# TR Camelback PA 12/16/11



## 4aprice (Dec 16, 2011)

b]Date(s) Skied: [/b] 12/16/11

*Resort or Ski Area: *Camelback Mountain Resort

*Conditions: * Hard Pack

*Trip Report: * The Homestead opened up today.  Kudos to them for doing as much as they did.  2 runs open down from the top of Sullivan Quad.  The combinations of Upper Marc Antony and Honeymoon Lane and Marjies Delight and Sullivan Trail.  I thought with the warm weather yesterday the surface would be a little soft but it was not.  Very much a Pocono Pavement hard fast surface.  Marjies for the most part was unskiable today.  There is snow on it but with the sun angle what it is at this time of year it gets nothing all day and its currently a steep block of ice, not very enjoyable.  I only hit it once and will wait till further snowmaking and grooming to take place before hitting it again.  Hopefully that snowmaking will start tonight.  The Antony-Honeymoon combination was hard pack but edgeable.  They also had a run down the terrain park (Moores Ramble-Turkey Trot combo) with the Glen Chair open, along with Sun Bowl, and Coolmore and the carpet was open too but I didn't go over to an of them.  All in all I took 10 runs (nice hour and 1/2 leg workout) and will be back up there tomorrow and Sunday.  At least its skiing.

Alex

Lake Hopatcong, NJ


----------



## ERJ-145CA (Dec 16, 2011)

I was there too, braved Marjies about 4 or 5 times otherwise skied Marc Antony - Honeymoon Lane a ton of times.  Skied there from 10:15 - 2:00 non-stop except for a short break for lunch.

By the way Alex were you standing in front of the condiments in the lodge talking to a couple around 12:15 or so?  I was getting mayo and overheard the single dude tell the couple that he still lived in Lake Hopatcong.

Top of Marjies:






View from in front of the base lodge:


----------



## 4aprice (Dec 16, 2011)

ERJ-145CA said:


> By the way Alex were you standing in front of the condiments in the lodge talking to a couple around 12:15 or so?  I was getting mayo and overheard the single dude tell the couple that he still lived in Lake Hopatcong.

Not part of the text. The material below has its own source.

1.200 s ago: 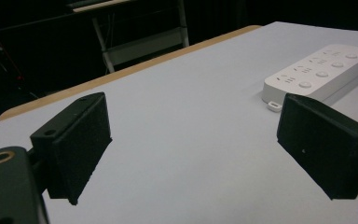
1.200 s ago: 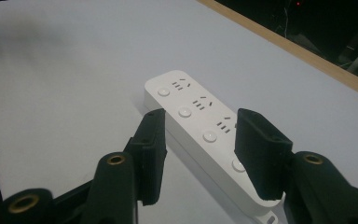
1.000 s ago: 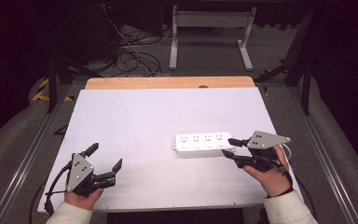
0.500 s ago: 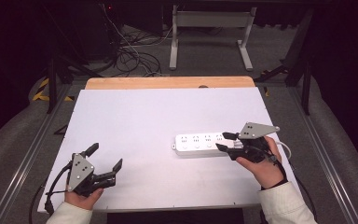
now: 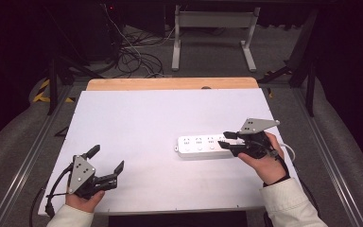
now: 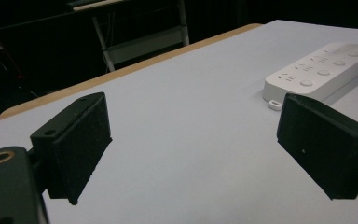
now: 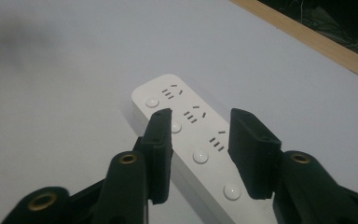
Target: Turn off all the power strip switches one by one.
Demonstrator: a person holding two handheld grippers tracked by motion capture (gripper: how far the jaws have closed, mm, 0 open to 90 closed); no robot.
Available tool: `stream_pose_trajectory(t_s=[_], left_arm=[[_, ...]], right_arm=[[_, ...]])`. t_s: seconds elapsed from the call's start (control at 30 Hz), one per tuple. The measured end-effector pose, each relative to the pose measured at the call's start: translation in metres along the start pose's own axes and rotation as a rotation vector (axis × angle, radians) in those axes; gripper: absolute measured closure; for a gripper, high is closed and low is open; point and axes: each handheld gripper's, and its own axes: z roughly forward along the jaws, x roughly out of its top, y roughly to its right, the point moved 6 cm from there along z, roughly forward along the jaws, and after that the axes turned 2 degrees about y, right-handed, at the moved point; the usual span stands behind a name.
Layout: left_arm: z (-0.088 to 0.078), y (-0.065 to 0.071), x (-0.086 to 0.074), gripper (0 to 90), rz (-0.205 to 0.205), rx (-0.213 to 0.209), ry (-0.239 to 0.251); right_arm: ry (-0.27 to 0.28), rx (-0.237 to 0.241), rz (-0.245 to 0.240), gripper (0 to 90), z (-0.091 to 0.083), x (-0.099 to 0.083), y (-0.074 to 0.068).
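Observation:
A white power strip [image 5: 202, 145] with several sockets and round buttons lies flat on the white table [image 5: 160, 118], right of centre. My right gripper [image 5: 225, 140] hovers over its right end, open, one jaw on each side of the strip [image 7: 186, 126] from above, nothing clamped. My left gripper [image 5: 106, 161] rests near the front left corner, wide open and empty. In the left gripper view the strip [image 6: 321, 70] lies far off at the upper right.
A wooden strip [image 5: 170, 83] edges the table's far side. Beyond it stand a metal frame [image 5: 212, 28] and a tangle of cables [image 5: 132, 56] on the floor. Metal rails [image 5: 33, 156] run along both sides of the table.
My right gripper has moved left and forward, from beside the strip's right end to above it. The left gripper has stayed put.

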Motion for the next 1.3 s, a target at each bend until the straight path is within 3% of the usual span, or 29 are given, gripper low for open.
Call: stream_pose_trajectory(t_s=[0.13,0.33,0.67,1.3], left_arm=[[0.0,0.0,0.0,10.4,0.001,0.003,-0.001],[0.0,0.0,0.0,10.3,-0.003,0.005,-0.002],[0.0,0.0,0.0,10.3,-0.004,0.006,-0.001],[0.0,-0.001,-0.001,10.3,-0.002,0.006,-0.004]], right_arm=[[-0.065,0.026,0.021,76.0,-0.001,0.001,0.005],[-0.109,0.039,0.028,90.0,-0.002,0.002,0.011],[-0.236,0.004,0.02,90.0,0.014,-0.001,0.019],[-0.394,-0.021,0.04,90.0,0.042,-0.018,0.033]])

Wasn't me ERJ.  I never set foot in the lodge today.  I was wearing a green and yellow jacket.  Impressed you braved Marjies several times.  I took it once and between the surface and flat light said forget it.

Alex

Lake Hopatcong, NJ


----------



## Philpug (Dec 17, 2011)

ERJ-145CA said:


> Top of Marjies:



I can see my high school.


----------